Mas dou uma grande importância também à etapa bilateral de minha visita. O presidente Lula e eu decidimos, por ocasião de nosso encontro na Guiana, em fevereiro, dar novo impulso às nossas relações. Para nós dois essa parceria deve ser global, ou seja, compreender áreas de cooperação tanto no setor civil quanto no de defesa; ela deve ser autêntica, quer dizer, basear-se em projetos concretos; ela também deve ser equilibrada, o que significa dizer que nossos respectivos países extrairão grandes vantagens. Mas a nossa parceria, acima de tudo, é coerente no sentido de que a adesão do Brasil ao Conselho de Segurança como membro permanente ou a um G8 ampliado, e nossa cooperação nos setores civil e de defesa bastante estratégicos formam um todo. Não se trata de uma relação de fornecedor a cliente; trata-se de uma relação entre parceiros, fundada no diálogo político e na transferência de experiência e tecnologia. Vários acordos muito importantes serão assinados na área do desenvolvimento sustentável, do ensino profissional, da defesa, do espaço etc.

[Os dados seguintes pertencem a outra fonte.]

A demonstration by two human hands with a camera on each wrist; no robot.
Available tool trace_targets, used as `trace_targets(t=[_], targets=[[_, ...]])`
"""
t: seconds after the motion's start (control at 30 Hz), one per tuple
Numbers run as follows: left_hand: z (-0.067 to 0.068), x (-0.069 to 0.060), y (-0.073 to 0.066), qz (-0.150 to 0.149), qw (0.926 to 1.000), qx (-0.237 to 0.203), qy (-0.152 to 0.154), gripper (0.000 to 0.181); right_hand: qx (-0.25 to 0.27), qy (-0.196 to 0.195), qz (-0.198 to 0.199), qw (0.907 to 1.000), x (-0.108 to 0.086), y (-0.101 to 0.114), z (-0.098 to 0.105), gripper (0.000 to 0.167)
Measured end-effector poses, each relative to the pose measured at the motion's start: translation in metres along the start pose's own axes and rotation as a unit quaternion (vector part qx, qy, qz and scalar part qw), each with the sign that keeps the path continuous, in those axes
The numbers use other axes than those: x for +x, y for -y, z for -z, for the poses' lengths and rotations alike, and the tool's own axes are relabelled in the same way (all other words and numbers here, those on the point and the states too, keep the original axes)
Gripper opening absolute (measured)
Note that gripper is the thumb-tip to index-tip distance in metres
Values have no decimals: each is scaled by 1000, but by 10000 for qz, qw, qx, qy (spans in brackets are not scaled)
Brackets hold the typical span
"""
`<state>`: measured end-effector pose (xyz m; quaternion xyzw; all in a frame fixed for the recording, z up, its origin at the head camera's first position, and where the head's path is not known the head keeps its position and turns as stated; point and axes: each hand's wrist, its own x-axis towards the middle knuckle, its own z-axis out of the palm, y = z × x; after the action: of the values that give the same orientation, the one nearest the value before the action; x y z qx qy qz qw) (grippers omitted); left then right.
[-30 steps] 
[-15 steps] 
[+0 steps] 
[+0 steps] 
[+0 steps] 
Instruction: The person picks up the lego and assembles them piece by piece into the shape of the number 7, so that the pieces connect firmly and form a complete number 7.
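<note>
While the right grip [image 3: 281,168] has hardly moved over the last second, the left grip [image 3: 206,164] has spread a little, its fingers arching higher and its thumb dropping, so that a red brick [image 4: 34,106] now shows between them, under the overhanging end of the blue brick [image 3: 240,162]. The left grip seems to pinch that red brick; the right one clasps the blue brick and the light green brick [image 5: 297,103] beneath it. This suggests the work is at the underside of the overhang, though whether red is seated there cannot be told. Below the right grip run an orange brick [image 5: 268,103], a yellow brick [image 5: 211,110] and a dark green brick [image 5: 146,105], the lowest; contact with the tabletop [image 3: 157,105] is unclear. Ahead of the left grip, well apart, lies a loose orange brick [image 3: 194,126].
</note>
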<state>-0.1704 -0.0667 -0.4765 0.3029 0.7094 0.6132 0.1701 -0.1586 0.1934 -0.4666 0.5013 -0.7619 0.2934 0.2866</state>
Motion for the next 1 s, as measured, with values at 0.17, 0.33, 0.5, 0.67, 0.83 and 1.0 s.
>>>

FOLHA - A ELEIÇÃO FRANCESA DE 2007 FOI ACOMPANHADA AQUI COM O OLHAR TRADICIONAL: A DIREITA, REPRESENTADA POR SARKOZY, CONTRA A ESQUERDA, REPRESENTADA POR SÉGOLÈNE ROYAL. MAS SUA AÇÃO SURPREENDEU A MUITOS, NÃO SÓ POR CONVOCAR SOCIALISTAS PARA SEU GOVERNO COMO POR ADOTAR POSIÇÕES DIFICILMENTE ASSOCIÁVEIS À DIREITA. MUDOU SARKOZY? MUDOU O MUNDO?
SARKOZY - Já no dia seguinte à minha eleição decidi apelar para um governo de abertura, indo buscar talentos e competências bem além de minha família política. Eu não precisava dessa abertura, aritmeticamente falando, mas quis realizá-la porque meu projeto para a França é ambicioso e, quando se pretende empreender grandes reformas, é necessária uma grande maioria. A abertura também corresponde a uma convicção profunda: a de que o presidente deve ser o presidente de todos os franceses.
Isto colocaria em questão a existência de uma direita e uma esquerda? De forma alguma. Fui eleito com base em um programa de governo muito claro e as personalidades de esquerda que se uniram a mim fizeram-no conhecendo meu projeto e para colocá-lo em prática. É preciso saber dar provas de pragmatismo e ir buscar as boas idéias onde estiverem, mesmo que seja em outro país ou outra família política.”